Restrict the output to the lines below starting at the one that contains "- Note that" and ending at the one that contains "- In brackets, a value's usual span", and restate them word for word, both ends included.

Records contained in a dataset
•••
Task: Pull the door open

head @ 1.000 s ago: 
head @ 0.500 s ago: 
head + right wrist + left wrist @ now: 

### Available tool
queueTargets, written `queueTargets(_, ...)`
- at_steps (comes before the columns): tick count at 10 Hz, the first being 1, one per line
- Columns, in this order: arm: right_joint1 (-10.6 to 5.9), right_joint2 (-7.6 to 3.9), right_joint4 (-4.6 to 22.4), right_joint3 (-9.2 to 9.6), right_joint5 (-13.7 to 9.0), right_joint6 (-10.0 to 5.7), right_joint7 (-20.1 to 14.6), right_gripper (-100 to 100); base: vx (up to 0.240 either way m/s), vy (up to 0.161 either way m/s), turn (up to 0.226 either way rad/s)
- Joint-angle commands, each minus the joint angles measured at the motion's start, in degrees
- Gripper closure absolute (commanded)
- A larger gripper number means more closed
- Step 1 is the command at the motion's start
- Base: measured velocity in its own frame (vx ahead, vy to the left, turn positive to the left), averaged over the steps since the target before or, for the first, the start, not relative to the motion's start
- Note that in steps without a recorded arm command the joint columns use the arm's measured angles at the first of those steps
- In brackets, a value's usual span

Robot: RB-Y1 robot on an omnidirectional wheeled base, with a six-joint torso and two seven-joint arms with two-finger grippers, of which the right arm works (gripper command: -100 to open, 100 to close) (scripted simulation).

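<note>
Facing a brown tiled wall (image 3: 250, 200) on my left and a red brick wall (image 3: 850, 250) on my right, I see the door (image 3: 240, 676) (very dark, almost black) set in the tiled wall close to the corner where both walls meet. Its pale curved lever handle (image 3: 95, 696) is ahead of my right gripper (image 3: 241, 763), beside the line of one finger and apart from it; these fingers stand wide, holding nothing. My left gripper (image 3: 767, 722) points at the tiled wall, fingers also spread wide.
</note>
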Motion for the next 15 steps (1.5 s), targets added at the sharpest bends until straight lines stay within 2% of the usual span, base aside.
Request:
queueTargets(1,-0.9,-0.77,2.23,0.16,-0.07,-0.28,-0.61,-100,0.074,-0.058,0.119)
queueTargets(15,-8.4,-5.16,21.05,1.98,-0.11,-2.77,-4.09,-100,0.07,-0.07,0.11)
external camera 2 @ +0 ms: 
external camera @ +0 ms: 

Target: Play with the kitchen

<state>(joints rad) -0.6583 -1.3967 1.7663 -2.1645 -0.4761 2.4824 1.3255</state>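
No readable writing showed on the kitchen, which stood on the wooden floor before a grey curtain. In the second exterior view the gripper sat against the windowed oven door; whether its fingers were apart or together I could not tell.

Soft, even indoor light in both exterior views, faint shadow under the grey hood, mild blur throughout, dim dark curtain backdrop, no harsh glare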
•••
Response to the exercise.
- Note that in steps without a recorded arm command the joint columns use the arm's measured angles at the first of those steps
- In brackets, a value's usual span

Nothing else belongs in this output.